Steve clicked the phone off and winked at Bobby.
“Can I come along, Uncle Steve?”
“Nope. After
we work out, I want you off your feet. You have a game tomorrow.”
“It doesn’t take much energy to stand in right field.”
“You’re pitching tomorrow, kiddo.”
“Does Coach Kreindler know that?”
“Not yet. But I’ll talk to him.”
“Riii-ght.”
“You gotta trust me, Bobby. On everything. At six o’clock today, I’m gonna solve the Nash case. And tomorrow, when the First Baptist Bashers come to the plate, you’ll be pitching.”
Thirty-four
THE PROVOCATEUR
The sun dipped toward the Everglades and painted a ribbon of clouds the color of pomegranates. The still water of Biscayne Bay sparkled with diamonds. It would have been a beautiful evening, Steve thought, if he didn’t have to threaten an FBI agent over cocktails.
The Rusty Pelican sat on the north side of the Rickenbacker Causeway, halfway between the mainland and the island of Key Biscayne. Arriving early, Steve had parked his Mustang in the restaurant lot, walked across a tropical walkway over a man-made waterfall, and entered the place, a tourist trap with average food but a stunning view of Miami’s skyline across the Bay. The Pelican had burned down once, and been blown away a couple of times by hurricanes. But like a chopped-down melaleuca tree, it kept coming back to life.
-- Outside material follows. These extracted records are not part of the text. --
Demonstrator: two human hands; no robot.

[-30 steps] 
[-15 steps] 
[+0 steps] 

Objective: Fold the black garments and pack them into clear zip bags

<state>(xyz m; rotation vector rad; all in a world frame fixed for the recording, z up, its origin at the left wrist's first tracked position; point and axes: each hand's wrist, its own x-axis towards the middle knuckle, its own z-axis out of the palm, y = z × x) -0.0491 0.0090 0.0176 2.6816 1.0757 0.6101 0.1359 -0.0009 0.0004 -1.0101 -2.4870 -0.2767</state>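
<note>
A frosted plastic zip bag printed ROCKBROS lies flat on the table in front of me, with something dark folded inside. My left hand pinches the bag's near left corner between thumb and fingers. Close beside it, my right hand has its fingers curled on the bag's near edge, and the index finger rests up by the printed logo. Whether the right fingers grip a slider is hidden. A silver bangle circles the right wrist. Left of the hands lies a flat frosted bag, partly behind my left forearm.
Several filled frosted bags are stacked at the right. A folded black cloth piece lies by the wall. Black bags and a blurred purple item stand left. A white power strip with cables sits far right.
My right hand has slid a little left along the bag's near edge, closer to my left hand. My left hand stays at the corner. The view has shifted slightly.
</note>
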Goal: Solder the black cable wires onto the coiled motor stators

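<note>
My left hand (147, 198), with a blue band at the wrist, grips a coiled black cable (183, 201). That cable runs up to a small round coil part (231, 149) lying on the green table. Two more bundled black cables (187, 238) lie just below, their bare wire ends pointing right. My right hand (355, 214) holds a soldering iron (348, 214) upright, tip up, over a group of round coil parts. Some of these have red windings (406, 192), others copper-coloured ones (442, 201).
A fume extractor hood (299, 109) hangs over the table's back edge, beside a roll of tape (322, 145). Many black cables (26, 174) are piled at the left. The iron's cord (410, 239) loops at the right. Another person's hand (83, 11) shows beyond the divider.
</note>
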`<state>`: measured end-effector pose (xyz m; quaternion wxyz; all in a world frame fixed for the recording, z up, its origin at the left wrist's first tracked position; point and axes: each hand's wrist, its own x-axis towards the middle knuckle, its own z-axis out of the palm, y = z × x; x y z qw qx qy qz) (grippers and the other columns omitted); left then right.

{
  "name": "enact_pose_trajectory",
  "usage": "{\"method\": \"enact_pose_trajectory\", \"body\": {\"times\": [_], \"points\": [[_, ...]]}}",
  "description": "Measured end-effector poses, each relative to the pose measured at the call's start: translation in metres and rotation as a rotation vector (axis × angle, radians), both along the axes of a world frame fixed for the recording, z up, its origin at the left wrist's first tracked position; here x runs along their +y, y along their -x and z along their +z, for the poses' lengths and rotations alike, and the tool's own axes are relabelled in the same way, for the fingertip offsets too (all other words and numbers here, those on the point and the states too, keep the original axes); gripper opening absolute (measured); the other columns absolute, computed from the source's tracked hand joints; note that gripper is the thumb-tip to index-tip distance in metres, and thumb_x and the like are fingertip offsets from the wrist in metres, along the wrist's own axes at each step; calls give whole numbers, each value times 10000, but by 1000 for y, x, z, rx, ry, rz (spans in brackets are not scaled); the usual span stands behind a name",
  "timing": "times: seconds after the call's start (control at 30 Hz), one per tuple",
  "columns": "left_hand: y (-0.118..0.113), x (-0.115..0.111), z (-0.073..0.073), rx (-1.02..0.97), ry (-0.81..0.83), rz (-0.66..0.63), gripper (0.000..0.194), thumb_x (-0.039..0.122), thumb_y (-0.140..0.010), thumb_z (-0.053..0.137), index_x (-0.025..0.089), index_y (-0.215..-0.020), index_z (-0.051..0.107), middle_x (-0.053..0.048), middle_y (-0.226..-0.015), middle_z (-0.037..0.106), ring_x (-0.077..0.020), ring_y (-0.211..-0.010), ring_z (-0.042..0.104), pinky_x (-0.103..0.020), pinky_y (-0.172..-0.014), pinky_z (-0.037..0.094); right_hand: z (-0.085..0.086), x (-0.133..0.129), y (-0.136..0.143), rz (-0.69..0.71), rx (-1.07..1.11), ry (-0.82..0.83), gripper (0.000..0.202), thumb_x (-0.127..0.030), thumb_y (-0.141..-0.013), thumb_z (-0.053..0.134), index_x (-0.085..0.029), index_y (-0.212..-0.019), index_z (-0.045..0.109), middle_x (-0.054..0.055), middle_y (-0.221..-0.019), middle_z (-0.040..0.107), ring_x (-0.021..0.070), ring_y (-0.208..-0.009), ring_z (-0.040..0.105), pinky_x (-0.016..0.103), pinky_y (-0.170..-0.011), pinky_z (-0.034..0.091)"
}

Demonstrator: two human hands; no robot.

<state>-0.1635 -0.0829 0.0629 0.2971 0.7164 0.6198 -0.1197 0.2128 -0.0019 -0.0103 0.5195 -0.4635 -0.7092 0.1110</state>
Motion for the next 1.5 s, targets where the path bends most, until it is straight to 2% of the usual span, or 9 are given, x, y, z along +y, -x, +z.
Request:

Steve chose the meeting spot both for the view and the fact that Agent Parsons would be unlikely to shoot him in such a public place. Now he sat under a wicker paddle fan, nursing a Clase Azul tequila, watching a triangular sailboat race just outside the floor-to-ceiling windows.
He wondered if she would show up.
Passion Conner.
Animal rights activist. Girlfriend of the terminally dim Gerald Nash.
Constance Parsons.
FBI agent. Undercover operative. Instigator. And…
What’s the word I’m looking for?
Provocateur.
Steve was on his second tequila when someone came up behind him. “Mr. Solomon.”
Tall, great posture, athletic build. Brunette with a cute, Dorothy Hamill haircut. A blue canvas skirt with white stripes and a white cotton top with blue stripes. A sailor look. The handbag was made of straw and big enough to carry a gun, but not so big as to slow her down in a chase. She eased into the seat across from him at the small table.